Settling disputes Accurate negative entries stay on your credit report for seven years (bankruptcy, 10 years). By law, if you tell a credit bureau in writing that an item is incorrect, it must investigate within 30 days. The Federal Trade Commission's brochures "Fair Credit Report" and "How to Dispute Credit Report Errors" explain your rights. Visit http://www.ftc.gov or write to: Consumer Response Center, FTC, Washington, DC 20580.

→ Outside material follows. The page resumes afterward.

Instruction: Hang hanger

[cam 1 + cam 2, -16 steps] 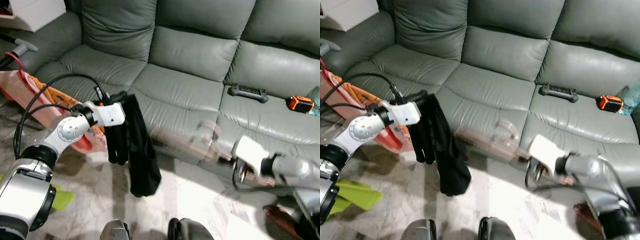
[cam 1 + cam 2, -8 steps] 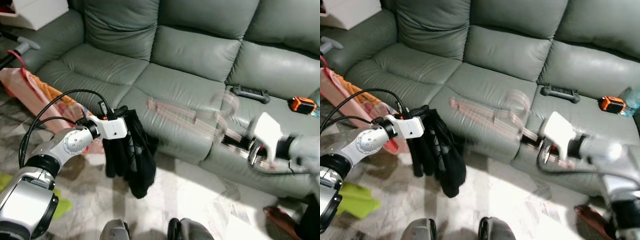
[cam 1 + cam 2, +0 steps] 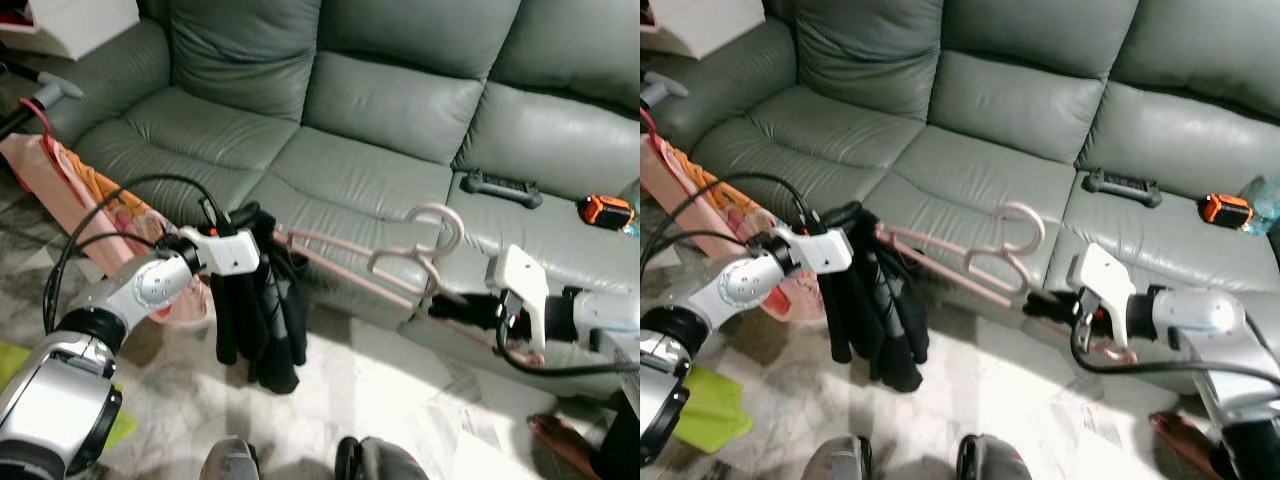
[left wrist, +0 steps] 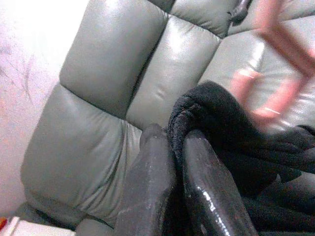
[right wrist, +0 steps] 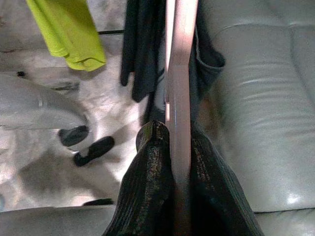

What counts most in your score? 1. Previous payment performance. The most predictive factor for credit risk is payment history. How severe is a delinquency? A single 30-day late payment is not as serious as a single 90-day late payment. How recent is the inquiry? A 30-day late payment last month is worse than one three years ago. How frequent are the bad payments? Missing a couple of payments within the past two months is a lot worse than a severe delinquency that occurred several years ago. 2. Outstanding debt. The more debt you carry and the higher the ratio of balances to credit limits, the more risky you are. Credit-card debt, which is unsecured and can easily increase is considered more risky than secured debt such as mortgages and car loans. 3. Age of credit history. The shorter the credit history, the higher the risk. But that can be offset by factors such as low balances and a lack of deliquencies. 4. Inquiries and new accounts. When you apply for credit, the credit grantor pulls your credit report--this is called an "inquiry". Inquiries mean you are shopping for credit, which is viewed unfavorably. But don't worry about inquiries for account-monitoring purposes or for prescreened solicitations, which aren't counted. Any inquiries made by a car dealership in a 14-day period are considered one inquiry; with mortgages, any inquiries made within a 30-day period count as one. Recently obtained credit is viewed more negatively than long-established accounts. 5. Type of credit. A broad range of credit types can be health. It's not good to have too many credit cards--more than five may bring the score down. But having zero credit cards can also be a minus. And use them normally; you can get points knocked off for never using your credit. People who get finance company loans are riskier than those who don't, as finance companies are viewed as lenders of last resort.